[THE DATA — start]
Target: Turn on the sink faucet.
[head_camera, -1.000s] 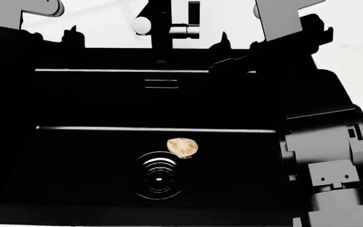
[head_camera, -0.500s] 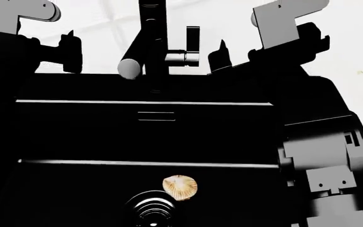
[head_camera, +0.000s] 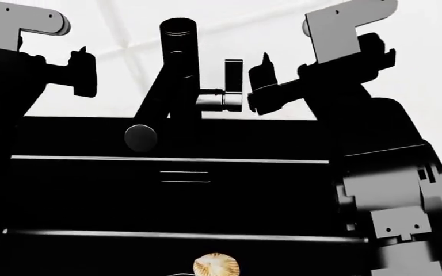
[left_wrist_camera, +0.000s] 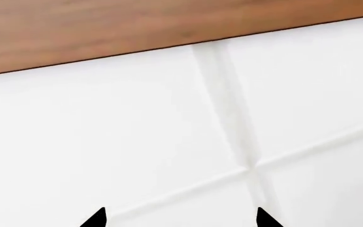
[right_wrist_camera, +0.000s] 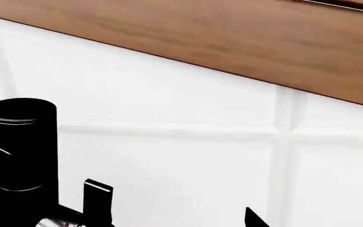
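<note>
Progress: nothing of the task looks done; I see no water at the nozzle, and neither gripper touches the small flat black lever handle (head_camera: 234, 75), which stands upright.
What is left: as I judge it, almost all, namely closing the last gap to the lever, taking or pushing it, and moving it until water runs.
Right gripper (head_camera: 258, 86): its black fingertips are just beside the lever, on its right, and apart from it; they hold nothing, but how wide they stand I cannot tell, because black lies on black.
Left gripper (head_camera: 83, 72): it hangs to the left of the faucet, well apart from it and empty; in the left wrist view only two black tips show, with a wide gap between them over the white tiled wall (left_wrist_camera: 137, 142), so it seems spread.
Faucet: the matte black tall sink faucet (head_camera: 178, 63) stands at the middle of the back rim of the large glossy black rectangular sink (head_camera: 167, 195); its slim spout slants down to the left and ends in a round grey nozzle (head_camera: 141, 137) over the basin.
Lever mount: a short shiny metal stub (head_camera: 221, 100) joins the lever to the right side of the column.
Basin: a pale ribbed shell-like object (head_camera: 216, 266) lies low on the sink floor.
</note>
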You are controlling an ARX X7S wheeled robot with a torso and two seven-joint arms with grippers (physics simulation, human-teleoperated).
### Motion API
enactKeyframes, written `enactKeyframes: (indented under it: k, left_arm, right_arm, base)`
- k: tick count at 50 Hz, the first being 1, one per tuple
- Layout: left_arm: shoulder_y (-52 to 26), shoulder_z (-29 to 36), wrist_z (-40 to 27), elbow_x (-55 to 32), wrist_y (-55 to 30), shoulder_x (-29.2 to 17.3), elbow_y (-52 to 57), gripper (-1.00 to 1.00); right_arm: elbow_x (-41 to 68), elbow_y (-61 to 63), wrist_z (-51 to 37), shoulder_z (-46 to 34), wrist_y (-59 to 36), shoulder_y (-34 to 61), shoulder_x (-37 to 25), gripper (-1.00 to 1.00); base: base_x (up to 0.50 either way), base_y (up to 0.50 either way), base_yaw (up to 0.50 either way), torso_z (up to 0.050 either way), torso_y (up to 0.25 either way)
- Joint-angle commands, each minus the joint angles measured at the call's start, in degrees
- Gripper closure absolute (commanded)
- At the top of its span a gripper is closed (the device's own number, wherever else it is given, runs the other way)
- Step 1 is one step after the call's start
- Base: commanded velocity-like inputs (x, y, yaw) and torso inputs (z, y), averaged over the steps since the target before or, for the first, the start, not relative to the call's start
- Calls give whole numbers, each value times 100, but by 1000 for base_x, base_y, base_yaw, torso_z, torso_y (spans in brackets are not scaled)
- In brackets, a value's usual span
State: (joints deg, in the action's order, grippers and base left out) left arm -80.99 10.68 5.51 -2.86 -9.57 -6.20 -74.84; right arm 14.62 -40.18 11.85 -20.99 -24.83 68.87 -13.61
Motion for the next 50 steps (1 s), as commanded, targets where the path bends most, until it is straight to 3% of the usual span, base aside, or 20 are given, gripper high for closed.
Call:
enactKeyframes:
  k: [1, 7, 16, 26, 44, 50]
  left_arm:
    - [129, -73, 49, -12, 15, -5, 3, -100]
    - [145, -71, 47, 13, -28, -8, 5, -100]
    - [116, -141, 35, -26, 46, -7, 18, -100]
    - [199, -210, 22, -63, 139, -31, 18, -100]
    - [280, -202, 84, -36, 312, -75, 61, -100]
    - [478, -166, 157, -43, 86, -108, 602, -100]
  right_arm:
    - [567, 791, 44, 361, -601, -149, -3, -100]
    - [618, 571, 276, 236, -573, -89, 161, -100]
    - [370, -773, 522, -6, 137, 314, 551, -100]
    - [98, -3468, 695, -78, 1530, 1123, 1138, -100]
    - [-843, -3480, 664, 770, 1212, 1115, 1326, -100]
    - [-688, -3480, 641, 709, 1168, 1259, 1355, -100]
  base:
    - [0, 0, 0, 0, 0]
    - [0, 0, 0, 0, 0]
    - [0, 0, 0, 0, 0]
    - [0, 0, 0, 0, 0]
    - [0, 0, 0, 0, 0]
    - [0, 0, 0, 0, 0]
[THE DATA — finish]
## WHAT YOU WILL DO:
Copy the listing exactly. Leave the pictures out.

## EXERCISE ANSWER:
Target: Turn on the sink faucet.
[head_camera, -1.000s] 
[head_camera, -0.500s] 
[head_camera, +0.000s] 
[left_wrist_camera, +0.000s] 
[right_wrist_camera, +0.000s] 
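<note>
Progress: nothing of the task looks done; I see no water at the nozzle, and neither gripper touches the small flat black lever handle (head_camera: 234, 75), which stands upright.
What is left: as I judge it, almost all, namely closing the last gap to the lever, taking or pushing it, and moving it until water runs.
Right gripper (head_camera: 258, 86): its black fingertips are just beside the lever, on its right, and apart from it; they hold nothing, but how wide they stand I cannot tell, because black lies on black.
Left gripper (head_camera: 83, 72): it hangs to the left of the faucet, well apart from it and empty; in the left wrist view only two black tips show, with a wide gap between them over the white tiled wall (left_wrist_camera: 137, 142), so it seems spread.
Faucet: the matte black tall sink faucet (head_camera: 178, 63) stands at the middle of the back rim of the large glossy black rectangular sink (head_camera: 167, 195); its slim spout slants down to the left and ends in a round grey nozzle (head_camera: 141, 137) over the basin.
Lever mount: a short shiny metal stub (head_camera: 221, 100) joins the lever to the right side of the column.
Basin: a pale ribbed shell-like object (head_camera: 216, 266) lies low on the sink floor.
</note>
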You are controlling an ARX X7S wheeled robot with a torso and two seven-joint arms with grippers (physics simulation, human-teleoperated).
### Motion API
enactKeyframes, written `enactKeyframes: (indented under it: k, left_arm, right_arm, base)`
- k: tick count at 50 Hz, the first being 1, one per tuple
- Layout: left_arm: shoulder_y (-52 to 26), shoulder_z (-29 to 36), wrist_z (-40 to 27), elbow_x (-55 to 32), wrist_y (-55 to 30), shoulder_x (-29.2 to 17.3), elbow_y (-52 to 57), gripper (-1.00 to 1.00); right_arm: elbow_x (-41 to 68), elbow_y (-61 to 63), wrist_z (-51 to 37), shoulder_z (-46 to 34), wrist_y (-59 to 36), shoulder_y (-34 to 61), shoulder_x (-37 to 25), gripper (-1.00 to 1.00); base: base_x (up to 0.50 either way), base_y (up to 0.50 either way), base_yaw (up to 0.50 either way), torso_z (up to 0.050 either way), torso_y (up to 0.25 either way)
- Joint-angle commands, each minus the joint angles measured at the call's start, in degrees
- Gripper closure absolute (commanded)
- At the top of its span a gripper is closed (the device's own number, wherever else it is given, runs the other way)
- Step 1 is one step after the call's start
- Base: commanded velocity-like inputs (x, y, yaw) and torso inputs (z, y), averaged over the steps since the target before or, for the first, the start, not relative to the call's start
- Calls give whole numbers, each value times 100, but by 1000 for base_x, base_y, base_yaw, torso_z, torso_y (spans in brackets are not scaled)
- In brackets, a value's usual span
State: (joints deg, in the action's order, grippers and base left out) left arm -80.99 10.68 5.51 -2.86 -9.57 -6.20 -74.84; right arm 14.62 -40.18 11.85 -20.99 -24.83 68.87 -13.61
Motion for the next 50 steps (1 s), as commanded, targets where the path bends most, until it is straight to 3% of the usual span, base aside, or 20 are given, gripper high for closed.
Call:
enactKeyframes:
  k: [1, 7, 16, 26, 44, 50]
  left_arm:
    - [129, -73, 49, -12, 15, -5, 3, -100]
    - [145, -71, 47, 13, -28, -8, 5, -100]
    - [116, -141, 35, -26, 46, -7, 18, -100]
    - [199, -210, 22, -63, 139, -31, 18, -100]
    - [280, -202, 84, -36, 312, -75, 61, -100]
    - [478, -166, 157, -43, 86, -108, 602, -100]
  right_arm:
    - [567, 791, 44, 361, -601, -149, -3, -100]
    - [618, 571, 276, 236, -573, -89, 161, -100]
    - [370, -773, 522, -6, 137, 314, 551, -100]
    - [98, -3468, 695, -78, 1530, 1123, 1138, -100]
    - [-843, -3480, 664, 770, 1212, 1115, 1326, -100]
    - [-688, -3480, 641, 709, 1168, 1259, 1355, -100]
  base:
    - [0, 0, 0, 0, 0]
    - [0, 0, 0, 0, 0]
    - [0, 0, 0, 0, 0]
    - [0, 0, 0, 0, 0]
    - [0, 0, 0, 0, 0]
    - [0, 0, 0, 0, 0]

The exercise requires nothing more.